- Portrayed by: Frank Pemberton
- Duration: 1960–1964, 1967, 1971
- First appearance: Episode 1 9 December 1960
- Last appearance: Episode 1049 3 February 1971
- Created by: Tony Warren
- Introduced by: Stuart Latham (1960); H.V. Kershaw (1967); Leslie Duxbury (1971);
- Book appearances: Coronation Street: The Complete Saga Coronation Street: The War Years

= Frank Barlow (Coronation Street) =

Fictional character from Coronation Street

Frank Barlow is a fictional character from the British ITV soap opera Coronation Street, played by Frank Pemberton. As the head of the show's core Barlow family, Frank was one of the original twenty-one characters at the show's inception in 1960, along with wife Ida (Noel Dyson) and sons Ken (William Roache) and David (Alan Rothwell).

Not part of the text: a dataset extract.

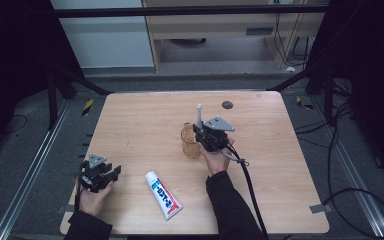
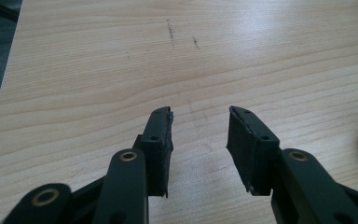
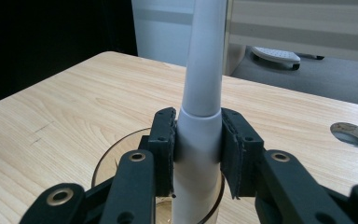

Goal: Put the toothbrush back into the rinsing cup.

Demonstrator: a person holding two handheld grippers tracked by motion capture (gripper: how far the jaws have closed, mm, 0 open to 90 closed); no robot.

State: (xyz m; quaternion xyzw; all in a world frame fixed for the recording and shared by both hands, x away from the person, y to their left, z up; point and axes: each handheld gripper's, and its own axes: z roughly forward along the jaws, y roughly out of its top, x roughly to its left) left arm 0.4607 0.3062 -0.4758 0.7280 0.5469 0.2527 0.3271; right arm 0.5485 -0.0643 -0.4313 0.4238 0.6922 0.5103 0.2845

In his time on Coronation Street, Frank survived the death of Ida in 1961 and entered into a controversial relationship with younger woman Christine Appleby (Christine Hargreaves). He remained in a prominent role until May 1964, when the character was written out by series producer Tim Aspinall. Pemberton later reprised the role for two further episodes, in 1967 and 1971. Frank last appeared at the funeral of daughter-in-law Valerie Barlow (Anne Reid). Frank's son Ken later tells his son Peter (then played by Roache's own son Linus Roache) of his death in April 1975.

Pemberton never recovered from being made to leave a role he adored, and suffered a stroke in 1965. He found work increasingly hard to come by in the following years and suffered a fatal stroke in 1971, just a few weeks after his final appearance on the show.

==Creation==

===Casting===
Frank Pemberton was offered the role of Frank Barlow on the day of his audition, after he had heard Granada were prepared to pay £40 a week for a "middle-aged dad with a genuine Lancashire accent". He later described the day as "the most exciting" of his life.

===Background===
Postman Frank has been described as the archetypal "hard-working northern man", he dedicated his life to providing for his family. The family's working-class background meant Frank was resentful of Ken upon his return from university before the first episode, and their differences spilled out into the early episodes and continued throughout.

Frank Barlow was born in 1913 to parents Edna and Sidney Barlow. Frank joined the navy when he was 16 and he became very much a "man's man". His influences in life from that early age were men, and he depended on his superiors when his father Sidney died and Frank's mother Edna was taken ill soon after and spent time in a psychiatric unit, which prompted Frank to leave the Navy once his training was finished. A few years later Frank was introduced to Ida Leathers, a friend of his sister Marjorie, and the pair quickly fell for each other. Frank and Ida married on 1 May 1938, and went on to have two sons, Kenneth (b. 1939) and David (b. 1942).

==Storylines==
Frank Barlow is introduced as the pipe-smoking head of the Barlow family in the very first episode of Coronation Street in 1960. Frank resents the way his son Ken (William Roache) thinks himself superior to his family and their neighbours, and there is friction between the pair when Ken returns home from university. However, all their problems are put aside by the end of 1961 when they find themselves living alone. Frank's second son David (Alan Rothwell) leaves the street in the summer to begin a new career as a footballer, and in September, Frank's wife Ida (Noel Dyson) dies under the wheels of a bus. Ida's untimely death is a shock for Frank, who takes out his frustrations on Ken and tells him he is nothing but a disappointment when he learns that Ken was out of work. They patch up their differences soon enough and learn to cope together.

In early 1963, Frank finds love once again when his friendship with Christine Appleby (Christine Hargreaves), a widow, becomes something more. Their short-lived affair slips into an engagement and shocks the neighbours, especially as Christine had been at school with Ken. Eventually the romance ends when the age difference becomes too much and Christine realises her feelings for him are not as strong as his for her.

Frank recovers from his disastrous relationship with Christine by quitting his job at the post office to open a DIY shop on Victoria Street. The new venture is a success but has to close due to fire damage later in the year. In 1964, Frank wins £500 on the Premium Bonds and chooses to leave the Street for a new life in Wilmslow. He sells the shop and celebrates his farewell in the Rovers Return Inn on the same night Martha Longhurst (Lynne Carol) dies. He leaves the street two weeks later without saying goodbye to Ken.

Frank makes two further visits to the street: once in 1967, when Ken refuses to pay a fine and instead goes to prison, and then in 1971, when he arrives for the funeral of Ken's wife Valerie (Anne Reid).

Frank dies at some point between 1971 and April 1975.